Exercise goal: Gather up every line from the entries below that uses the word "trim".

Information given:
# # # #

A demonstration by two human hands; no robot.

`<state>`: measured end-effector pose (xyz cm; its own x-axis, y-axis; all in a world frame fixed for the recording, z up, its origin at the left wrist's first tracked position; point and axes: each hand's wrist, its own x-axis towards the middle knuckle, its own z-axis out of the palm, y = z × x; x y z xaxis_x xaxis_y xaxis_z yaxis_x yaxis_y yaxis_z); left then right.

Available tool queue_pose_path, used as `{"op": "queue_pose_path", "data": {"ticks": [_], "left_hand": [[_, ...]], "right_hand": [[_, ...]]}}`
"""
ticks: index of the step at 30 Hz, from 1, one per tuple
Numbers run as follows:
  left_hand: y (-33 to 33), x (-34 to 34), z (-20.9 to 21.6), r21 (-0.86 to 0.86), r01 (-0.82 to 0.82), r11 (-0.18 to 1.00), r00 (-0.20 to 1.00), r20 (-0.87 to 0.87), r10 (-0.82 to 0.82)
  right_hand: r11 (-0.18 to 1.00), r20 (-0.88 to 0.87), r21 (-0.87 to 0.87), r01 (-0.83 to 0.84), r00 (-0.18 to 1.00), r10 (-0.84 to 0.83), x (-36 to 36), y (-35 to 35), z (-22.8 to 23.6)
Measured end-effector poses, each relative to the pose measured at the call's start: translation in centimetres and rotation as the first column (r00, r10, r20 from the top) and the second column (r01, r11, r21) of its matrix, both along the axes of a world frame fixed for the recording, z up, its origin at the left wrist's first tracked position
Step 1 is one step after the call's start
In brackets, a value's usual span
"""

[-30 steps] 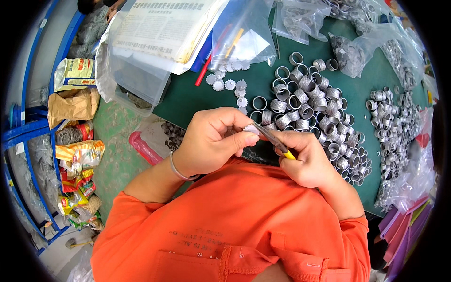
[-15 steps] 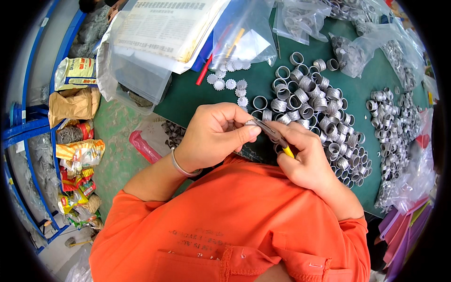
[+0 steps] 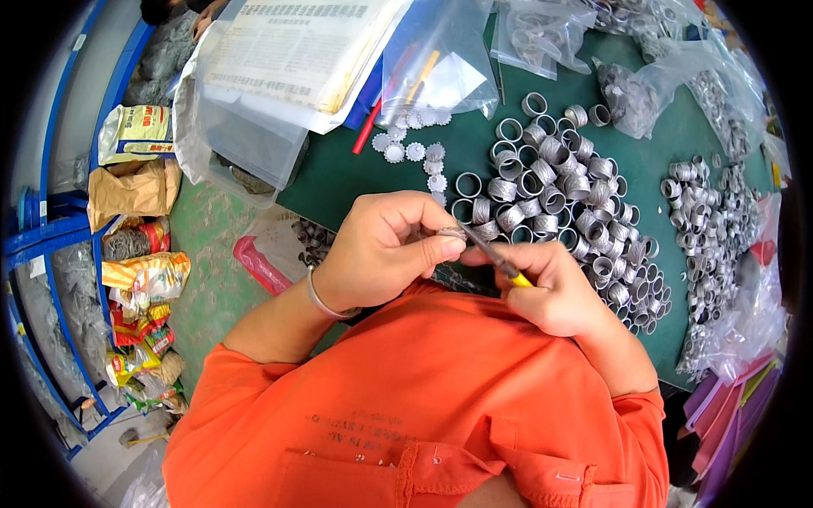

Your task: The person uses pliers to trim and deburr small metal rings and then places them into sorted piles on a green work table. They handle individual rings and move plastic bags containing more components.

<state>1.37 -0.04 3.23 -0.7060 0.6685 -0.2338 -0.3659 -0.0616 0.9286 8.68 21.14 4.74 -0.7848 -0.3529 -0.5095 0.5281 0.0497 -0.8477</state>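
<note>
My left hand (image 3: 391, 245), with a bangle at the wrist, pinches a small grey metal part (image 3: 450, 232) between thumb and forefinger. The fingers hide most of the part, so its shape is unclear. My right hand (image 3: 550, 286) is closed around pliers (image 3: 489, 252) with a yellow grip, whose tip reaches to the part at the left thumb. Just beyond both hands lies a big heap of grey metal rings (image 3: 555, 179) on the green tabletop (image 3: 351, 169). Several pale toothed discs (image 3: 415, 151) lie in a loose line past my left hand.
A second heap of rings (image 3: 707, 241) covers the right side of the table. Plastic bags (image 3: 631, 97) of metal parts lie at the far right. A translucent bin (image 3: 254, 161), newspapers (image 3: 296, 51) and a red pen (image 3: 367, 129) are at the far left. Blue shelving (image 3: 52, 241) holds packages.
The pliers have turned in my right hand and now show edge-on, and the right hand has shifted slightly toward me. My left hand still pinches the small part, almost in place.
</note>
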Motion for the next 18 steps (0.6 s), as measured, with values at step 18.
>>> {"op": "queue_pose_path", "data": {"ticks": [18], "left_hand": [[1.3,-5.2,-3.6,-0.310,-0.180,0.933,0.976,-0.171,0.132]], "right_hand": [[0.950,-0.107,-0.015,0.312,0.944,-0.311,1.0,1.3,-0.4]]}}
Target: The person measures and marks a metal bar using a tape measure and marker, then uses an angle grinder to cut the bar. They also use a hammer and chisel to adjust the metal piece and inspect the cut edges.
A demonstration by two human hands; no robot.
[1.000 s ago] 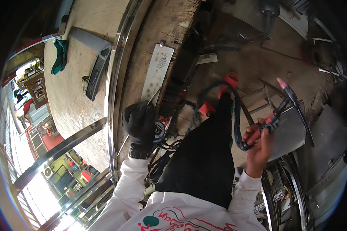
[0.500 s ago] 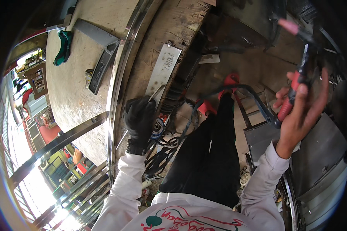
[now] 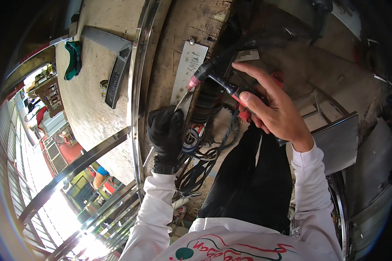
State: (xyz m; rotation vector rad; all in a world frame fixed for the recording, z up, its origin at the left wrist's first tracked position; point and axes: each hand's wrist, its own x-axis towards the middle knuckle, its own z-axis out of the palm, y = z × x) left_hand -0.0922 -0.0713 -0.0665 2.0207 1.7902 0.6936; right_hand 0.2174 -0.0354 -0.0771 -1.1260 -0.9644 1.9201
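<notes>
1. The left hand [image 3: 164, 134], wearing a black glove, is pinching a thin, pale metal rod [image 3: 181, 101], its fingers closing together on it above the worn brown wooden tabletop [image 3: 172, 41].
2. The bare right hand [image 3: 274, 111] is gripping a black-and-red welding torch [image 3: 222, 82] with a pink nozzle; thumb and curled fingers are clamping the handle while the index finger is extending apart.
3. The torch's nozzle is pointing down beside the rod's upper tip; whether they are touching, I cannot tell.
4. A flat, silver-grey metal strip [image 3: 188, 65] is lying beneath the rod, near the tabletop's edge.
5. A long, shiny metal tube [image 3: 139, 65] is running left of the strip.
6. Green goggles [image 3: 72, 61] are lying farther left.
</notes>
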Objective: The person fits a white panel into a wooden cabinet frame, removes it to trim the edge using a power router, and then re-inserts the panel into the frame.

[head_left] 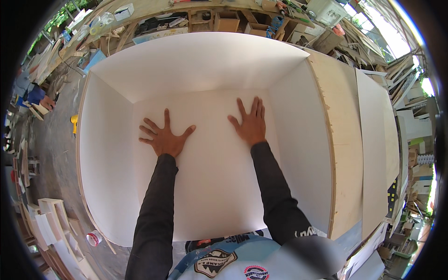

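Both my arms reach down into a large open wooden box (210, 196) lined with smooth white sheet. My left hand (168, 139) lies on the white bottom panel, its fingers spread wide, near the left wall (109, 135). On the right half of the same panel rests my right hand (250, 122), fingers stretched out and the thumb apart. Neither hand holds anything. The far wall (200, 60) curves across the top of the box, and the right wall (301, 130) shows a raw plywood edge along its rim.
Plywood and white sheets (373, 154) lie right of the box. Beyond it runs a cluttered workbench (172, 9) with drawers and tools. At left are a yellow tool (74, 123), another person's hand (47, 103), a round red-and-white container (94, 238) and wooden frames (56, 219).
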The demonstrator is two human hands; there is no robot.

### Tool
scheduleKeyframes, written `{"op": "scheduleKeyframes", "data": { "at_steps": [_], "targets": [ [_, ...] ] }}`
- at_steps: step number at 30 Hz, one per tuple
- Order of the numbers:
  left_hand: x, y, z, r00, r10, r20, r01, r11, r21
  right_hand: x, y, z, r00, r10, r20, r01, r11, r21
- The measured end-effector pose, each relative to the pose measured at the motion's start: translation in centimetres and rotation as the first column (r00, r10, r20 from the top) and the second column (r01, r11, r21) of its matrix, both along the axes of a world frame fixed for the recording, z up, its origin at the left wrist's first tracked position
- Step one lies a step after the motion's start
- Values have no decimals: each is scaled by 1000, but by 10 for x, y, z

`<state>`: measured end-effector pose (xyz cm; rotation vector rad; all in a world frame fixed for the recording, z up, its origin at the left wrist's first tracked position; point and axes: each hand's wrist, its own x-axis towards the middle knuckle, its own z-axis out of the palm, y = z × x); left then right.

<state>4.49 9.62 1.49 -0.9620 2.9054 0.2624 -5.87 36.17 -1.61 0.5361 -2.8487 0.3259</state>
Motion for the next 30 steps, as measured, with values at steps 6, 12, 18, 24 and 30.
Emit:
{"op": "scheduleKeyframes", "data": {
  "at_steps": [6, 12, 18, 24, 30],
  "targets": [
    [-31, -38, -20, 998, 15, -58, -20, 996, -86, -27, -10, 4, 999, 9, 44, -8, 999, -35],
    [-70, -71, -26, 933, 137, -332, -146, 989, -2, -31, -10, 15, 996, -33, 84, 41, 994, -100],
    [-73, -69, -29, 829, 266, -492, -192, 962, 196, -30, -10, 11, 993, -91, 70, 102, 980, -171],
    [-74, -80, -36, 798, 282, -533, -212, 959, 190, -38, -13, 14, 971, -223, 87, 231, 968, -94],
    [-70, -80, -21, 784, 360, -505, -190, 914, 357, -45, -16, 9, 942, -317, 107, 324, 944, -56]
  ]
}}
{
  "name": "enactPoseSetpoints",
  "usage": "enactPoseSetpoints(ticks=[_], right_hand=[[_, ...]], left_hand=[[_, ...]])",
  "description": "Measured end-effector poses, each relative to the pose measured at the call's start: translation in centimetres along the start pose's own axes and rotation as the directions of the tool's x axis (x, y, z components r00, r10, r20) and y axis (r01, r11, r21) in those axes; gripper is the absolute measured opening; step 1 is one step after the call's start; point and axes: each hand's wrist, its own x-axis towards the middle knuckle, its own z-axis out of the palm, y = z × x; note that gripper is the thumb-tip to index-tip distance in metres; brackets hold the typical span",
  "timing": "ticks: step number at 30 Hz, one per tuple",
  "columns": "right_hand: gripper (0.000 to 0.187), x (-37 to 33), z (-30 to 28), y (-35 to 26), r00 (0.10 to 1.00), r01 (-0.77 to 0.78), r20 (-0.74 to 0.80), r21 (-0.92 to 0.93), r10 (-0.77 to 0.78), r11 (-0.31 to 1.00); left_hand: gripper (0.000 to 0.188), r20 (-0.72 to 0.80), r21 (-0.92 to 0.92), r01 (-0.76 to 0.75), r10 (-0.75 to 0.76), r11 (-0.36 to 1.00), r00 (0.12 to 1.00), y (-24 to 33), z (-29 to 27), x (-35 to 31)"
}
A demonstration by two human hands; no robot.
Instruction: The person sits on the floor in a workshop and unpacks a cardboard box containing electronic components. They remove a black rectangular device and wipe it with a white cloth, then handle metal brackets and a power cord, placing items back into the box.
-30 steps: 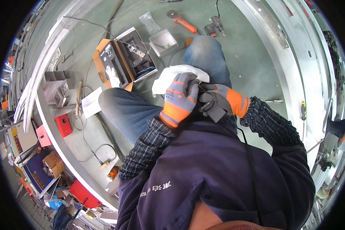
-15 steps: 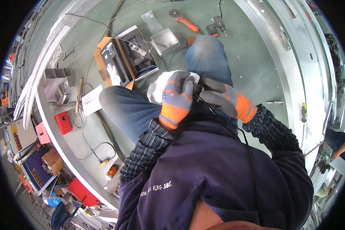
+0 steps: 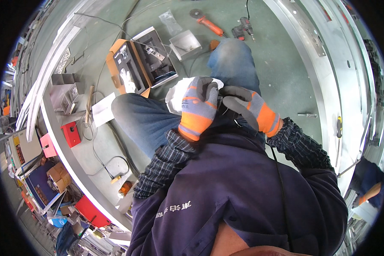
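Note:
Both my hands wear grey and orange work gloves and meet low over my lap. My left hand (image 3: pixel 198 109) is closed, its fingers curled inward; what they hold is hidden. Behind it a crumpled white sheet or bag (image 3: pixel 174 97) lies over my thigh. Just to the right, my right hand (image 3: pixel 252 109) is also closed, with thumb and fingers pinched toward the left one. Between the hands shows a small dark gap with thin, light strands; I cannot make out the part there.
Ahead lie an open cardboard box (image 3: pixel 112 57) with foam inserts, a white tray (image 3: pixel 186 48), an orange angle grinder (image 3: pixel 210 25) and a drill (image 3: pixel 243 29). Metal beams (image 3: pixel 81 177) frame both sides. Cables (image 3: pixel 99 155), a red box (image 3: pixel 71 134) and a screwdriver (image 3: pixel 339 126) lie around.
My right hand has shifted slightly to the left and its fingers have curled a little more. My left hand stays nearly in place. At the far right, a person's arm shows more.

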Motion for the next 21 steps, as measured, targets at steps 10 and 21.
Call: enactPoseSetpoints(ticks=[10, 21], right_hand=[[0.037, 1.8, 0.0, 1.7, 0.993, 0.067, -0.096, -0.012, -0.068, 0.998], [0.039, 4.6, 2.4, -1.8, 0.933, -0.350, 0.196, 0.296, 0.302, 0.889]], left_hand=[[0.014, 0.050, -0.013, -0.071, 0.071, 0.997, 0.996, 1.7, -1.5, -0.8], [0.010, -0.012, -0.337, 0.191, -0.207, 0.922, 0.978, 0.5, -4.0, 1.1]])
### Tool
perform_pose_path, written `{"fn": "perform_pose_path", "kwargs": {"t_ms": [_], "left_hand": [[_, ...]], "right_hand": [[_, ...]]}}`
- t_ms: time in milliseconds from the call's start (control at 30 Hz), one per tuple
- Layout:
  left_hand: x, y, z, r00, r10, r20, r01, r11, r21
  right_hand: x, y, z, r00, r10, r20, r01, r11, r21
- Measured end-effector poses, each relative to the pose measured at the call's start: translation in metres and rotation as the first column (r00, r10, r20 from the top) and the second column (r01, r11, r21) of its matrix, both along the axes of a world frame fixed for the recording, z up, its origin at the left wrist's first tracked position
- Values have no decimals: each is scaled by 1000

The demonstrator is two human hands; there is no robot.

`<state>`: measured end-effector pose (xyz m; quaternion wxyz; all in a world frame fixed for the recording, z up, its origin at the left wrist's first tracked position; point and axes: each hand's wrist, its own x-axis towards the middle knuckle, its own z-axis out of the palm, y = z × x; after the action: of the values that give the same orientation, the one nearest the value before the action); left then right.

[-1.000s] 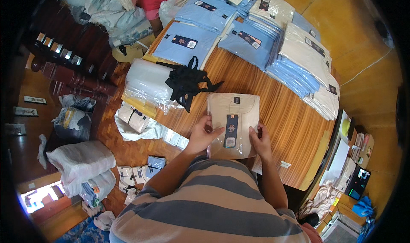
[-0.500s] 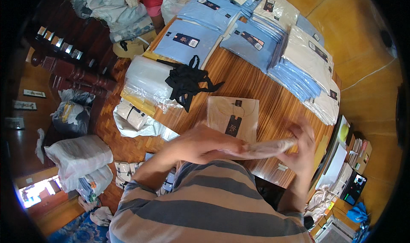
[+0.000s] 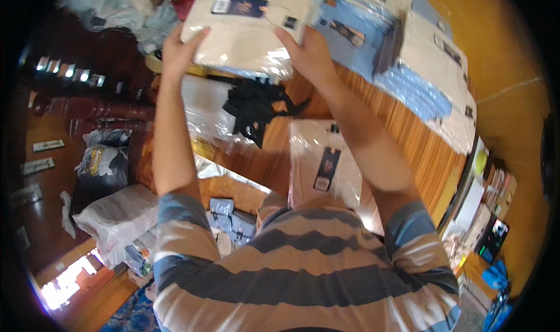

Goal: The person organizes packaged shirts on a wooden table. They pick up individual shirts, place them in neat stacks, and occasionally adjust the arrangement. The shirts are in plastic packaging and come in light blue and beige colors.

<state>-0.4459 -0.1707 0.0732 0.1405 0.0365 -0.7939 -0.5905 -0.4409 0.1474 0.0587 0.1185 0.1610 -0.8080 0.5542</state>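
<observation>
Both my arms reach to the far left of the table. A cream folded garment in clear plastic (image 3: 239,43), with a dark tag on a string, is held level between my hands. My left hand (image 3: 179,52) grips its left edge, thumb on top. My right hand (image 3: 310,53) grips its near right corner the same way, and the fingers of both are mostly hidden underneath. Below it are blue bagged garments, largely covered by it. Close to my body lies another cream bagged garment (image 3: 303,163) with a dark tag, partly behind my right forearm.
A black strappy cloth (image 3: 254,107) lies beside clear plastic bags (image 3: 201,101) at the table's left edge. Piles of blue bagged garments (image 3: 417,90) and cream bagged garments (image 3: 434,52) stand at the far right. Left of the table, a white wrapped bundle (image 3: 119,212) sits on the floor.
My hands have moved from close to my body out to the far left, where they hold the cream bagged garment over the blue ones. The view has shifted slightly.
</observation>
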Motion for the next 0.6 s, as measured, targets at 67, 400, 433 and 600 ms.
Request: {"fn": "perform_pose_path", "kwargs": {"t_ms": [67, 400, 433, 600], "left_hand": [[-31, -25, -37, 968, -18, 249, 46, 993, -107], [-40, -31, -127, 933, -196, 301, 214, 976, -29], [-43, -14, -117, 931, -217, 294, 226, 974, 2], [-48, -28, -121, 929, -269, 253, 259, 963, 73]], "right_hand": [[-26, 9, -18, 819, 98, 565, -236, 956, 177], [101, 141, -20, 778, 367, 510, -627, 385, 678], [113, 151, -30, 838, 384, 388, -541, 486, 687], [130, 135, 51, 808, 425, 407, -582, 471, 663]]}}
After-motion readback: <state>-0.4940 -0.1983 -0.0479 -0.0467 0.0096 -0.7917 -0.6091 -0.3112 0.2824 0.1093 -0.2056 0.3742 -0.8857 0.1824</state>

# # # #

Worked solution:
Your task: The person uses pliers to trim and deburr small metal rings and then places them into sorted piles on a green work table. They handle individual rings and move plastic bags containing more components.
Objective: The person fits a white panel into a wooden cabinet frame, removes it to trim the edge using a power router, and then re-inserts the panel into the frame.

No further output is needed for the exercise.